**WORK ORDER**.
Starting from the line with "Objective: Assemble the" and going up to and including the line with "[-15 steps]", copy the listing below exactly. Leave all images out.

**MATERIAL PROVIDED**.
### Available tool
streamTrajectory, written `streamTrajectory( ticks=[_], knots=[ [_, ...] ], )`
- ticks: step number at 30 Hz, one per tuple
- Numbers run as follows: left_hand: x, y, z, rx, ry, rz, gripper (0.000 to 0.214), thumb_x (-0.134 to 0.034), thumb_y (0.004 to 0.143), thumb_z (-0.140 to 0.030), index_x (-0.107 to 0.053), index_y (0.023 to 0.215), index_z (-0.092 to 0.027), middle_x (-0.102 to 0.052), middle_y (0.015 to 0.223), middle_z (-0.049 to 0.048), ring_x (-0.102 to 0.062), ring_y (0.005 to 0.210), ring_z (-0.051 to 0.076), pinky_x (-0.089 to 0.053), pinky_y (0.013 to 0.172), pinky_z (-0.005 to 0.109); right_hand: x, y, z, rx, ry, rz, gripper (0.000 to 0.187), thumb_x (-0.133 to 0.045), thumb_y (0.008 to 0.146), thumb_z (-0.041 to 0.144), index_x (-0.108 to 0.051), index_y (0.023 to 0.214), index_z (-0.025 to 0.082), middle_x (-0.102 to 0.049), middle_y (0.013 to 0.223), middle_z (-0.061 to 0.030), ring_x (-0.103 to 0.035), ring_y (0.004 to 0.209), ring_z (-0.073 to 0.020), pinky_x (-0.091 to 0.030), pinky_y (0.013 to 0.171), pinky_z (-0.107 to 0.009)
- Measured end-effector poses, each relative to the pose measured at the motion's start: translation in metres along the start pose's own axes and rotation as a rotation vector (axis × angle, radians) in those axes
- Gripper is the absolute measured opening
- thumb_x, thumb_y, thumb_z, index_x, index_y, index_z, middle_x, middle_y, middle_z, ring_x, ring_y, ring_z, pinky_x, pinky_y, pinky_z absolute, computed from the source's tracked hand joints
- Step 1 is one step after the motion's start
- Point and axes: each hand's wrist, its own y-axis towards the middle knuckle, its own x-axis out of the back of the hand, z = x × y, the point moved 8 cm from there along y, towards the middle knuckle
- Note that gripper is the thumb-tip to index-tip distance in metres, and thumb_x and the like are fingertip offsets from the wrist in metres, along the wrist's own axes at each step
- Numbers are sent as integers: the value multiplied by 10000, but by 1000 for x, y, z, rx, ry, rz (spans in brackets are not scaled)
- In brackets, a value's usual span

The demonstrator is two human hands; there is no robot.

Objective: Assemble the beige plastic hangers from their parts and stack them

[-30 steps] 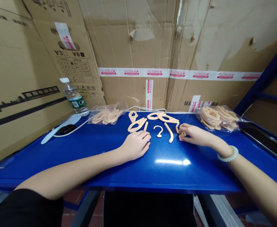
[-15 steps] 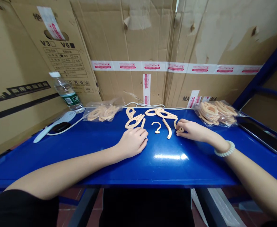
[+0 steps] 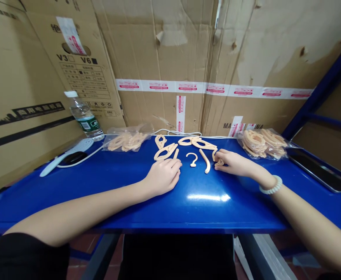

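Right fingers [image 3: 222, 153] touch beige piece [image 3: 220, 162]

White glare [image 3: 208, 197] streaks the blue tabletop [image 3: 147, 214], with wide-angle edge stretching.

We see a clear bottle [image 3: 86, 119] with a white cap and green label. Nearer to us than the bottle lie a pale blue brush [image 3: 59, 158], a black rounded object [image 3: 75, 158] and a white cable [image 3: 92, 154]. Behind the bottle stands printed cardboard [image 3: 86, 83]; to the bottle's right, white-and-red tape [image 3: 188, 86] crosses more cardboard. Far right of the bottle, we see a flat, dark-faced device [image 3: 319, 169].
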Motion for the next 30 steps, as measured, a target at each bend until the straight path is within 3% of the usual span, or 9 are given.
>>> streamTrajectory(
  ticks=[12,21,27,30],
  knots=[
    [0,3,4,24,-41,-8,175,-493,933,-218,-652,1003,-191,-752,1070,79,-710,993,239,-548,901,398,2,-1,-14,64,80,4,285,-690,830,451,-655,924,184,-614,987,-86,-606,782,-196,-506,719,-324],
    [8,5,7,76,-131,-5,194,-525,909,-254,-666,1028,-197,-751,1128,65,-706,1044,248,-552,912,406,3,-1,-15,65,113,38,353,-675,823,493,-676,964,170,-614,1007,-96,-611,772,-194,-508,733,-336],
    [19,13,46,211,-205,1,223,-501,931,-268,-685,1049,-227,-756,1115,32,-707,996,234,-549,861,367,1,-1,-17,101,99,70,349,-684,835,495,-726,980,180,-607,1026,-90,-606,769,-178,-515,731,-326],
    [25,21,69,150,-251,29,261,-449,945,-236,-690,1040,-202,-757,1049,47,-702,941,221,-529,838,354,5,-1,-15,113,139,54,366,-702,834,509,-734,1007,189,-607,1056,-91,-619,810,-187,-525,725,-320]
  ],
)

**RESPONSE**.
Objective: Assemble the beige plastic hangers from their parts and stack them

[-30 steps] 
[-15 steps] 

Nothing remains to be done in this exercise.